Kompas.com - 05/12/2018, 13:52 WIB
Direktur Jenderal Anggaran Kementerian Keuangan AskolaniKOMPAS.com / ANDRI DONNAL PUTERA Direktur Jenderal Anggaran Kementerian Keuangan Askolani

BADUNG, KOMPAS.com - Kementerian Keuangan (Kemenkeu) memastikan, pengangkatan pegawai honorer menjadi Pegawai Pemerintah dengan Perjanjian Kerja (PPPK) tak akan membebani anggaran.

Seperti diketahui, Presiden Joko Widodo sudah meneken Peraturan Pemerintah Nomor 49 Tahun 2018 yang membuka peluang seleksi dan pengangkatan bagi tenaga honorer yang telah melampaui batas usia pelamar pegawai negeri sipil ( PNS).

"Kami nilai bebannya tidak maksimal," ujar Direktur Jenderal (Dirjen) Anggaran Kemenkeu di Bali, Rabu (5/12/2018).

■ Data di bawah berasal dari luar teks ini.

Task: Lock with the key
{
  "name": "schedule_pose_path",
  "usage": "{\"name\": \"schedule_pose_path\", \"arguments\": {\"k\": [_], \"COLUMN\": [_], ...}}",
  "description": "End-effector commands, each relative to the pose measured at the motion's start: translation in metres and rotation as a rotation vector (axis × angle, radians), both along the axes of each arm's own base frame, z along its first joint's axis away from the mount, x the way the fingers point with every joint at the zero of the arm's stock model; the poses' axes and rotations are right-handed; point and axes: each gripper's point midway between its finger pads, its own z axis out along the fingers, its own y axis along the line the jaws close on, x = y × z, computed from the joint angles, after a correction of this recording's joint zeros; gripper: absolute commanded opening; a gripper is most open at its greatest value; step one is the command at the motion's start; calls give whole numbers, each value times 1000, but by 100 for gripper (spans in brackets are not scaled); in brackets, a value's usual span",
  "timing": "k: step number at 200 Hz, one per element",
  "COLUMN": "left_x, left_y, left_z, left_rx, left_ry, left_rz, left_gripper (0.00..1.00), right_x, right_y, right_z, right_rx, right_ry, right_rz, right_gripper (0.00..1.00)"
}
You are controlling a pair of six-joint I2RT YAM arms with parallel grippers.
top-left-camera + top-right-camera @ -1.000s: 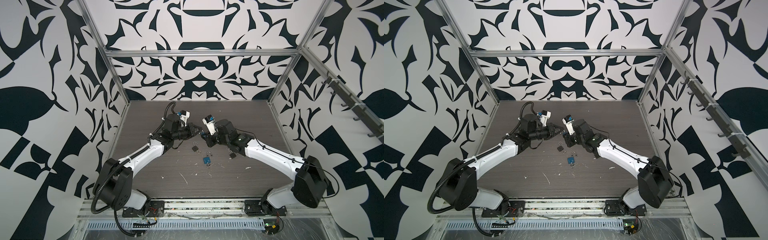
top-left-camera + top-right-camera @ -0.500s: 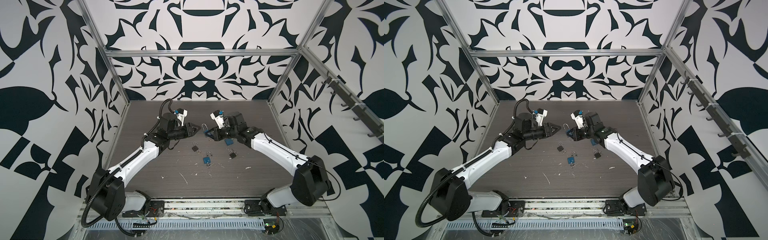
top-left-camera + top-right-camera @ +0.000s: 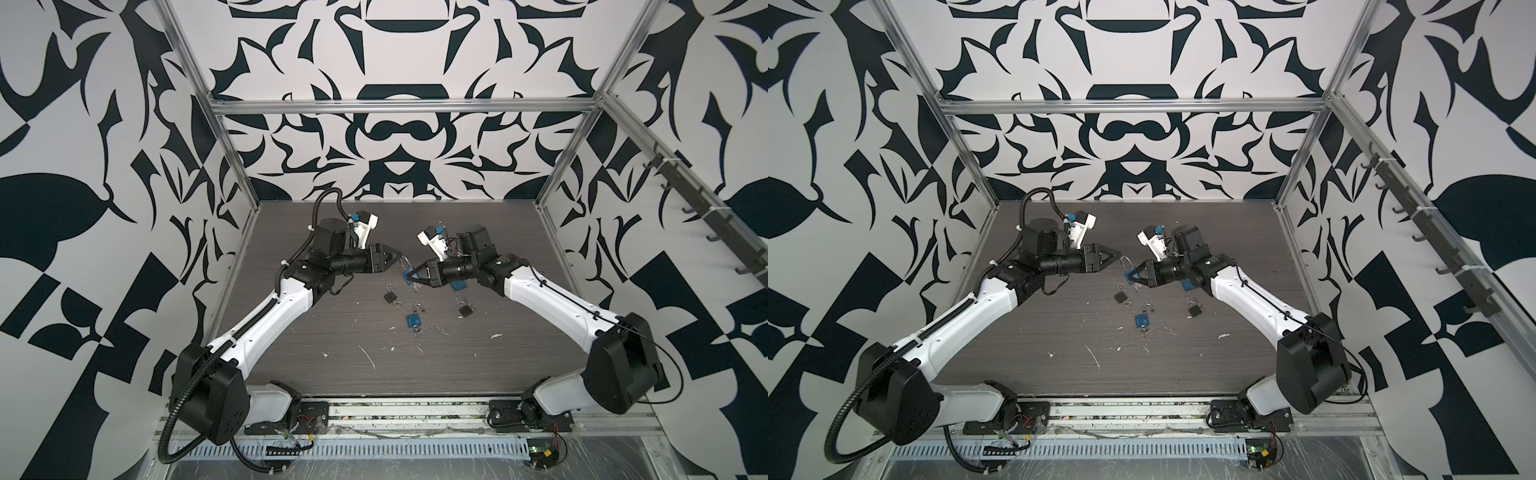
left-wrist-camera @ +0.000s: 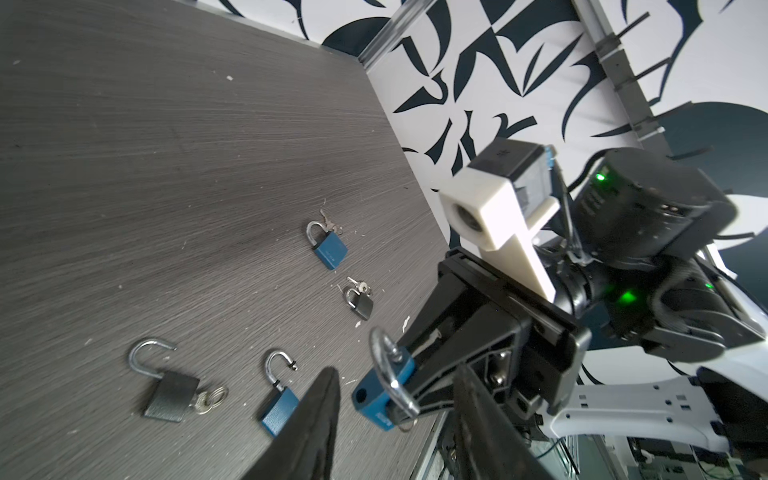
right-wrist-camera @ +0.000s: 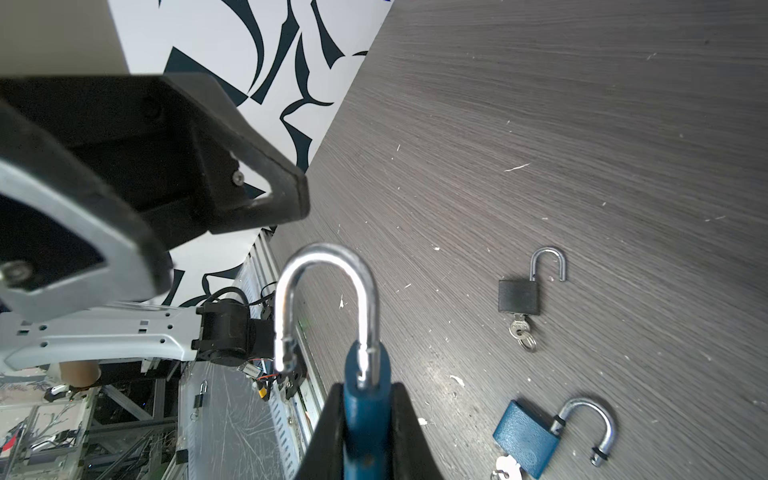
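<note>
your right tool (image 3: 411, 275) pinches the blue padlock (image 4: 376, 401) off the counter (image 3: 457, 365) by its body, open shackle (image 5: 328, 257) left free | your left tool (image 3: 399, 254) spread, empty, just beside it, likely to press it shut

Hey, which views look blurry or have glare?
Left wrist view: the right arm's wrist camera looks soft, a black padlock lying beyond it sharp. Right wrist view: bright glare on the shackle of the held blue padlock. Both top views: evenly lit, sharp.
</note>
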Motion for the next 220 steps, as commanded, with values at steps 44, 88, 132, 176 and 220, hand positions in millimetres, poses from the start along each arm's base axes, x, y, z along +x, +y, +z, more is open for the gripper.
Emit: {"name": "schedule_pose_path", "arguments": {"k": [44,88,132,176,220], "left_x": [-5,-1,1,4,0], "left_y": [-3,1,6,13,10], "left_z": [-13,-19,-20,-16,-4], "left_rx": [50,78,84,60,-25], "left_ry": [-2,-13,-24,-16,-18], "left_rz": [-66,-36,-16,11,-39], "left_gripper": [41,38,36,35,39], "right_x": [-10,-11,-11,-14,-14], "right_y": [9,9,8,7,6], "right_z": [31,40,42,46,48], "right_rx": [111,130,142,155,169], "right_ry": [-15,-18,-8,-9,-4], "right_rz": [79,84,89,98,105], "right_gripper": [0,0,0,0,0]}}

Saat ini, kata Askolani, pegawai honorer lebih didominasi oleh pegawai daerah. Oleh karena itu, gaji pegawai honorer yang diangkat menjadi PPPK akan ditanggung oleh Pemerintah Daerah (Pemda).

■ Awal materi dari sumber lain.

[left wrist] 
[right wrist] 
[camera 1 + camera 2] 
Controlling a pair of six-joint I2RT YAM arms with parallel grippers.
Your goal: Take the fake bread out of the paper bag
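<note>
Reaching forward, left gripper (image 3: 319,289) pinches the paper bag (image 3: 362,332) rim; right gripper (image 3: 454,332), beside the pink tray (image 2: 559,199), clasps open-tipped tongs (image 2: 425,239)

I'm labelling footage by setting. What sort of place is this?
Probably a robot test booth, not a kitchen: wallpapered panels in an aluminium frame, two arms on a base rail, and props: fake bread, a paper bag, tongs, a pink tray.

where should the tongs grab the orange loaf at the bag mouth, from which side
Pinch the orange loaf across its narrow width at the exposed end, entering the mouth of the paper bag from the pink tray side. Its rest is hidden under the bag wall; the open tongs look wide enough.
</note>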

Baca juga: Presiden Jokowi Teken Aturan untuk Angkat Pegawai Honorer

Namun Kemenkeu yakin hal itu tak akan membebani anggaran Pemda. Sebab, selama ini Pemda sudah membayar honor pegawai honorer tesebut.

"Kalau dia jadi PPPK, maka kemungkian gaji dia akan naik. Nah selisih inilah yang akan ditanggung oleh Pemda lewat APBD," kata dia.

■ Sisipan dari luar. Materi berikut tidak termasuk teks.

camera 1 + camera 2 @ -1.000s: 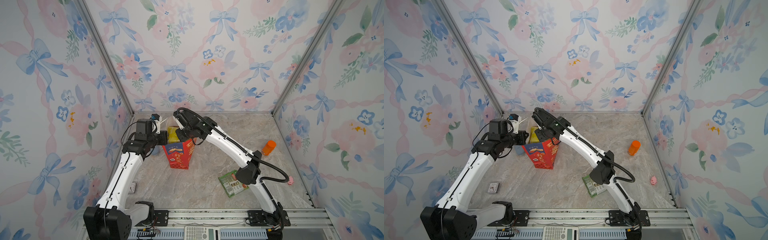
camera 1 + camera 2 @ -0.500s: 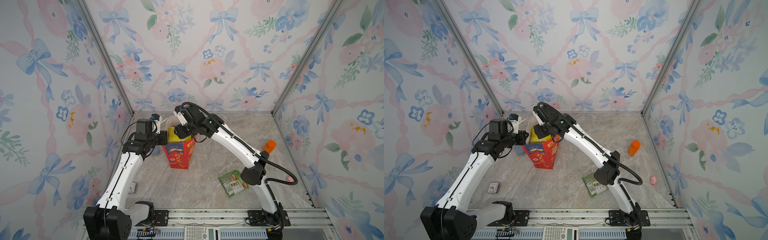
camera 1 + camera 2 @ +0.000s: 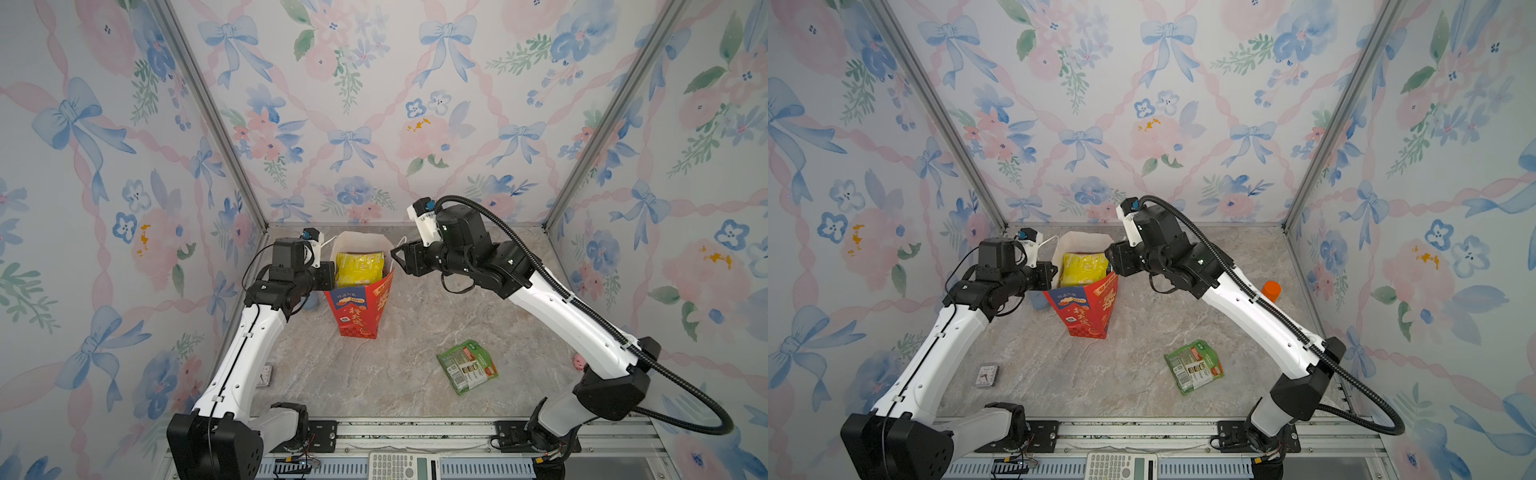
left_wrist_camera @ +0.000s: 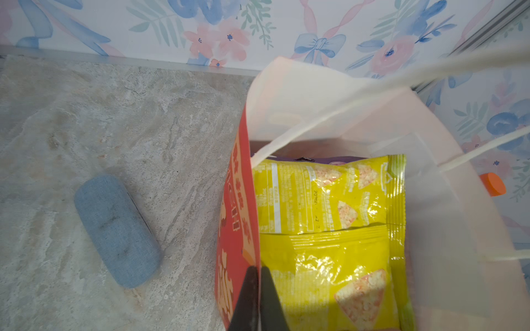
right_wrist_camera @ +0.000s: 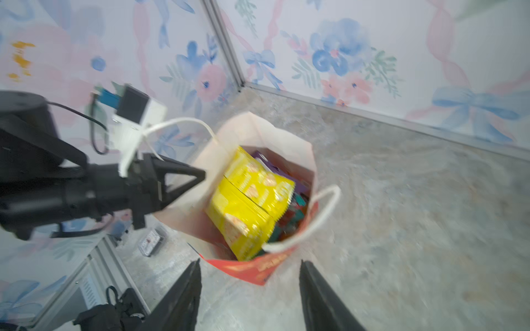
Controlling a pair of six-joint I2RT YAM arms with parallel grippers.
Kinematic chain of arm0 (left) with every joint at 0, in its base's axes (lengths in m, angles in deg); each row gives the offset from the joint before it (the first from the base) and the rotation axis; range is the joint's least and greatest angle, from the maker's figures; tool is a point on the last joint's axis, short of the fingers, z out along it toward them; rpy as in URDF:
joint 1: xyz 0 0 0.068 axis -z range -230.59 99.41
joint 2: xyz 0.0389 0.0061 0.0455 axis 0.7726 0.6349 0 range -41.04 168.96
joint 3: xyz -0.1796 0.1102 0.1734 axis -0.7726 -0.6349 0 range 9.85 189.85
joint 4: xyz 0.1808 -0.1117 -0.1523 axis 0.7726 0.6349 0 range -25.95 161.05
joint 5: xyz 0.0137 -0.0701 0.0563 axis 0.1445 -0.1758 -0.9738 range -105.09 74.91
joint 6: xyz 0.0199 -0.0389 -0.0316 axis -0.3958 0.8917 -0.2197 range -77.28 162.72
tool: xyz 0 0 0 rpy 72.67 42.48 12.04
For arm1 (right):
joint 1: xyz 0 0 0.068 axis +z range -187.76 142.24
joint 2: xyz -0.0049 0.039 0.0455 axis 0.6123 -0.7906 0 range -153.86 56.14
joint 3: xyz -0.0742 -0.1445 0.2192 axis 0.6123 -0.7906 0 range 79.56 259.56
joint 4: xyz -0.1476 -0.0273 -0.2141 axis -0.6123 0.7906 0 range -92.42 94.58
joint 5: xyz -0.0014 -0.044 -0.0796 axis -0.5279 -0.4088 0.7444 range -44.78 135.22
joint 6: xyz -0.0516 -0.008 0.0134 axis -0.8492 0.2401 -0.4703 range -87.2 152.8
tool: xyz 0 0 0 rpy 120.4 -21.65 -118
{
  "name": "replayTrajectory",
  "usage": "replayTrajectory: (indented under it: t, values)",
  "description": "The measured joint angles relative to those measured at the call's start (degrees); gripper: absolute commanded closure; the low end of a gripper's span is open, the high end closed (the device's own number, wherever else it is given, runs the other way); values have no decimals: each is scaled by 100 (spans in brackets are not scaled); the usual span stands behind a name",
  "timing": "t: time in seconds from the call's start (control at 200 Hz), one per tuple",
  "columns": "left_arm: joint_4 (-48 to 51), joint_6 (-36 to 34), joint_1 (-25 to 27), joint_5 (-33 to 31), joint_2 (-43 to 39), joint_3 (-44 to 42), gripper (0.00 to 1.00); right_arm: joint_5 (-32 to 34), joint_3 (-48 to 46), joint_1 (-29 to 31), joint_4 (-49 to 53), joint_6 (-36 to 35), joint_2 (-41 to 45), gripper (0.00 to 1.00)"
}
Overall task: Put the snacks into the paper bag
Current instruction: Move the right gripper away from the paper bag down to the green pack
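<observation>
The left gripper [image 4: 256,301] pinched the bag [image 3: 357,309] by its rim; the right gripper [image 5: 249,266] hung wide, empty, beside its mouth. A yellow packet [image 3: 359,268] sat inside; 1 green packet [image 3: 467,365] lay outside. Best: clear the handle [image 5: 312,226], descend flat.

Grey marbled counter [image 3: 407,386]: red paper bag [image 3: 359,316] upright, centre-left in both top views. Green packet [image 3: 467,366] flat to its lower right, well apart. Blue fabric case [image 4: 116,229] just left of bag. Orange-capped bottle [image 3: 1271,290] and pink toy [image 3: 578,362] at right edge, small flat card [image 3: 987,375] lower left
</observation>
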Motion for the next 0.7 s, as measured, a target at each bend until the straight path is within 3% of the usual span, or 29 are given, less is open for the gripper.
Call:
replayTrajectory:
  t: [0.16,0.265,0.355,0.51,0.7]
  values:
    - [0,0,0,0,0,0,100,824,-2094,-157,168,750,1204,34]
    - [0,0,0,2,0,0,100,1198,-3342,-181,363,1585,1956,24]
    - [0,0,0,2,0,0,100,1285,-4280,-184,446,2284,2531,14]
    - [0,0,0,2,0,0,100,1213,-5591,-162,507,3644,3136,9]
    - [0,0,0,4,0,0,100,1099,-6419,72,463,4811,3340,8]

Selain itu, Askolani juga meyakini pengangkatan pegawai honorer menjadi PPPK tidak akan dilakukan oleh Kementerian PAN-RB secara sekaligus. Alhasil, kebutuhan anggaran juga tak akan besar.

Di sisi lain, pemerintah pusat juga akan menggelontorkan Dana Alokasi Umum (DAU) pada 2019. Dibandingkan 2018, dana alokasi DAU naik Rp 17 triliun.

Baca juga: Aturan Pengangkatan Pegawai Honorer Diteken, FSGI Apresiasi Pemerintah

Di dalam dana itu terdapat alokasi anggaran belanja pegawai yang bisa dimanfaatkan Pemda untuk menggaji PPPK.

"Kita harus tunggu kebijakan Menpan (RB), kapan ada proses rekrutmen PPPK ini, dan berapa jumlahnya kan," kata dia.